Exploring the New Era of Individualized Treatment Through Science, Technology and Integrated Medicine

Dates

July 29 - August 3, 2018

Location

The Hong Kong University of Science and Technology
Hong Kong, China Site Information

Organizers

Chairs:
Yen Yun & Edward J. Benz

Vice Chairs:
Steven T. Rosen & Hsing Jien Kung

Hong Kong Advisory Board:
Tony F. Chan, Kathryn Song Eng Cheah, Fanny M.C. Cheung, Nancy Ip, Jian Lu, Peter Mathieson, Alfonso Ngan, Paul Tam, Benjamin Wah, Henry Wong, Vivian Wing-Wah Yam, Kenneth Young & Albert Cheung-Hoi Yu More Information

Application Deadline

Applications for this meeting must be submitted by July 1, 2018. Please apply early, as some meetings become oversubscribed (full) before this deadline. If the meeting is oversubscribed, it will be stated here. Note: Applications for oversubscribed meetings will only be considered by the Conference Chair if more seats become available due to cancellations.

Meeting Description

Precision medicine has grown to rest on three overarching themes – classify disease more precisely, treat patients on individual scale, and guide public prevention measures. Perhaps we have witnessed no greater progress in precision medicine than in oncology and cancer research. In this meeting description, we highlight recent advances and future perspectives on three major disciplines of cancer research: drug discovery, cancer biomarker development, and "omic" technologies.

Drug development often starts with the classification and understanding of disease processes, followed by target identification and lead compound discovery. Thanks to advances in technology, disease classification in cancer has moved away from the classical symptom-based taxonomy and towards molecular-based data involving DNA, RNA, and proteins. Anti-cancer drugs like Trastuzumab target cancer cells, based on receptors uniquely found on cancer cell surface.

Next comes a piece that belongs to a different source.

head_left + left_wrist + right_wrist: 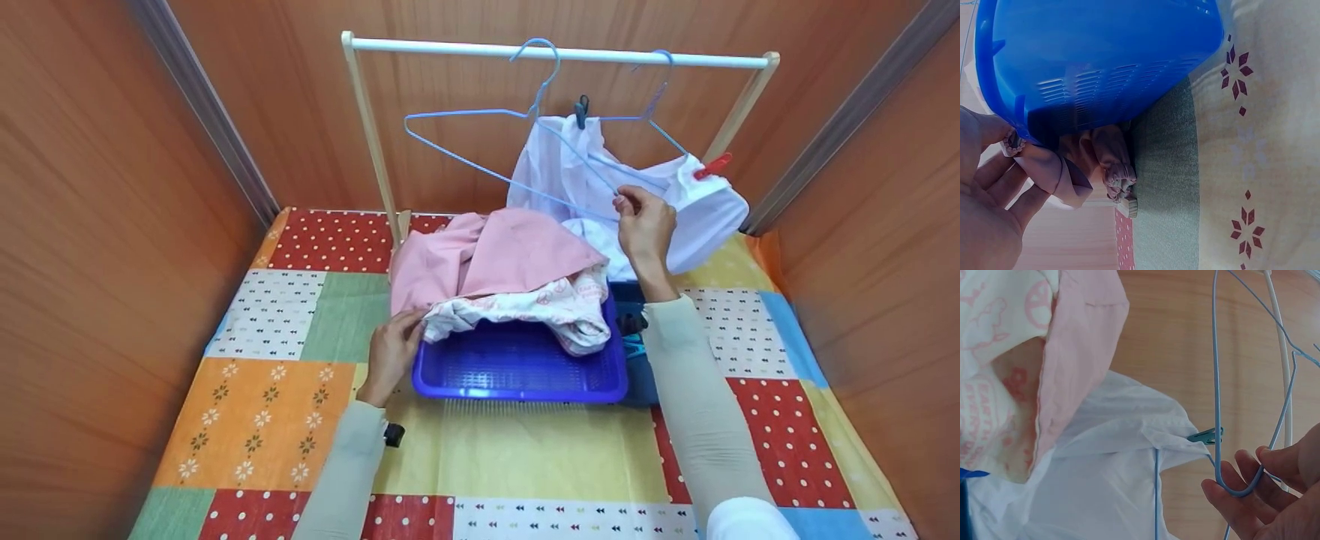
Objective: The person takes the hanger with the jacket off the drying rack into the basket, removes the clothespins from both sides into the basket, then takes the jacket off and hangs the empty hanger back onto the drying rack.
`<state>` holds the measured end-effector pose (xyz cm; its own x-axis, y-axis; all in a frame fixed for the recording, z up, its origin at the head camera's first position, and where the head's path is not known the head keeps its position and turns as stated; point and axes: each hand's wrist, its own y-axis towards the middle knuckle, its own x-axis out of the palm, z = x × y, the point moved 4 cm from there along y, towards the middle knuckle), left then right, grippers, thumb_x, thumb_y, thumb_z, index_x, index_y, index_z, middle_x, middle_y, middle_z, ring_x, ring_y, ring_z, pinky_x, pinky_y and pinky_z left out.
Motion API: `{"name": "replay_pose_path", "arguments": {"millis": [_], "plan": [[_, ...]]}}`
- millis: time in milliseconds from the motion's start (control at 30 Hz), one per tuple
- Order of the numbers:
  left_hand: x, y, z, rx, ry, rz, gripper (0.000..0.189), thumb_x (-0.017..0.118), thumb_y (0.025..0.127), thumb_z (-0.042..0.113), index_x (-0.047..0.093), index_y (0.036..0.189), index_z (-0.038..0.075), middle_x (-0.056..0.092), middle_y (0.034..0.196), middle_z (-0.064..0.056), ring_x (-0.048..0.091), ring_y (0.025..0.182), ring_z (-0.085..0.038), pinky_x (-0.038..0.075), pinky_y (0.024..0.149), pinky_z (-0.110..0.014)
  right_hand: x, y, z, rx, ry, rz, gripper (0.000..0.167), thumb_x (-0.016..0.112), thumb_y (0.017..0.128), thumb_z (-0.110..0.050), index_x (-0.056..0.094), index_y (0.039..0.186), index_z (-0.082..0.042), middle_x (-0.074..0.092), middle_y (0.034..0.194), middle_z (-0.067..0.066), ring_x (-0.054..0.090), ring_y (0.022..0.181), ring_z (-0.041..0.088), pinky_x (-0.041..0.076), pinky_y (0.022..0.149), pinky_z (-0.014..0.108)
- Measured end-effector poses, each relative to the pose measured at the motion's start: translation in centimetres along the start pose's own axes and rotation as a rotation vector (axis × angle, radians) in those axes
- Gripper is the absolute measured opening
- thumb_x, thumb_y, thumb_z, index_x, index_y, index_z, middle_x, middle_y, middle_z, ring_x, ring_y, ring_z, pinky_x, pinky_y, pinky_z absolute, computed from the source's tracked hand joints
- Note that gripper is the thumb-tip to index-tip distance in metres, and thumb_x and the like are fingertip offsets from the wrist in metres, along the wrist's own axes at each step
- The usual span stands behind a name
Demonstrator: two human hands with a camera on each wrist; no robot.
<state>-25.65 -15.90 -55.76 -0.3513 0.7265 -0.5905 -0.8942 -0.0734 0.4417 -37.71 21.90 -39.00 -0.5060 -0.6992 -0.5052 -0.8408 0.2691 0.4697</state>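
My left hand pinches the left edge of a pink cloth with a white, pink-printed underside, beside the basket rim. This cloth drapes over the back of a blue plastic basket, its printed side folded toward me. At the right, my right hand holds the lower right corner of a blue wire hanger, thumb and fingers around the wire in the right wrist view. The hanger's hook is at the rack's bar, and no garment hangs on it.
Behind, a white garment hangs from a second blue hanger, held by a dark clothespin and a red clothespin. Right of the basket, a dark blue container holds a teal clip. Wooden panels enclose the patchwork cloth.
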Motion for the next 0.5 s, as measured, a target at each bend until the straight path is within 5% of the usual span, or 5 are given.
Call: {"name": "replay_pose_path", "arguments": {"millis": [500], "plan": [[0.1, 0.0, 0.0, -0.002, -0.012, 0.006, 0.024, 0.071, 0.087, 0.004, 0.075, 0.11, 0.006, 0.074, 0.111, -0.014, 0.069, 0.109, -0.032, 0.052, 0.097, -0.046, 0.7, 1.2, 0.3, -0.011, -0.025, -0.01, 0.019, 0.061, 0.094, -0.011, 0.076, 0.105, -0.005, 0.077, 0.093, 0.013, 0.073, 0.089, 0.028, 0.052, 0.089, 0.046]]}}
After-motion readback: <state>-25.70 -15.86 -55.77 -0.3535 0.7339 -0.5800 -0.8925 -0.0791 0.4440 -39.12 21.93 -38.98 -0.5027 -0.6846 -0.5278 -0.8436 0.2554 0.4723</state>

Large-scale characterization studies on cancer will hopefully identify key drugable targets. As we continue to develop and validate investigational compounds, our everlasting goal will be to match targeted therapies with patients based on a cancer's unique genetic makeup.

A biomarker is a biological molecule that objectively measures normal or diseased state in an organism. Cancer biomarkers can be broadly classified into three categories: predictive to forecast response of a therapeutic intervention, prognostic to inform physicians risk of clinical outcome, and diagnostic to identify a patient with specific disease. The HER2 gene has become an influential biomarker in precision medicine. Breast cancer patients positive for HER2 expression show improved survival when treated with anti-HER2 therapy, Trastuzumab. As we develop novel drugs for personalized precision care, biomarkers will play a critical tool in providing objective data to track how patients react or benefit from therapies. Biomarkers will also identify patients at risk of cancer long before the cancer develops to affect human body.

Rapid developments in high-throughput technology and computational frameworks have enabled the development of several -omics disciplines. For genomics, collaborative efforts like The Cancer Genome Atlas have led to complete sequencing of several types of cancers. Pharmacogenomics has also gained momentum. Thanks to studies confirming genetic variations can cause difference in how the body metabolizes drugs, the FDA requires genetic testing for cancer patients prior to administration of several monoclonal therapies. Metabolomics is yet another field with important consequences. Researchers are working on validating endogenous small-molecule biochemicals (metabolites) within biologic systems. In turn, various fluids (blood and urine) can be used to validate metabolic biomarkers noninvasively in patients. Further studies will hopefully improve exposure measures and delineate mechanistic links between various exposures and cancer.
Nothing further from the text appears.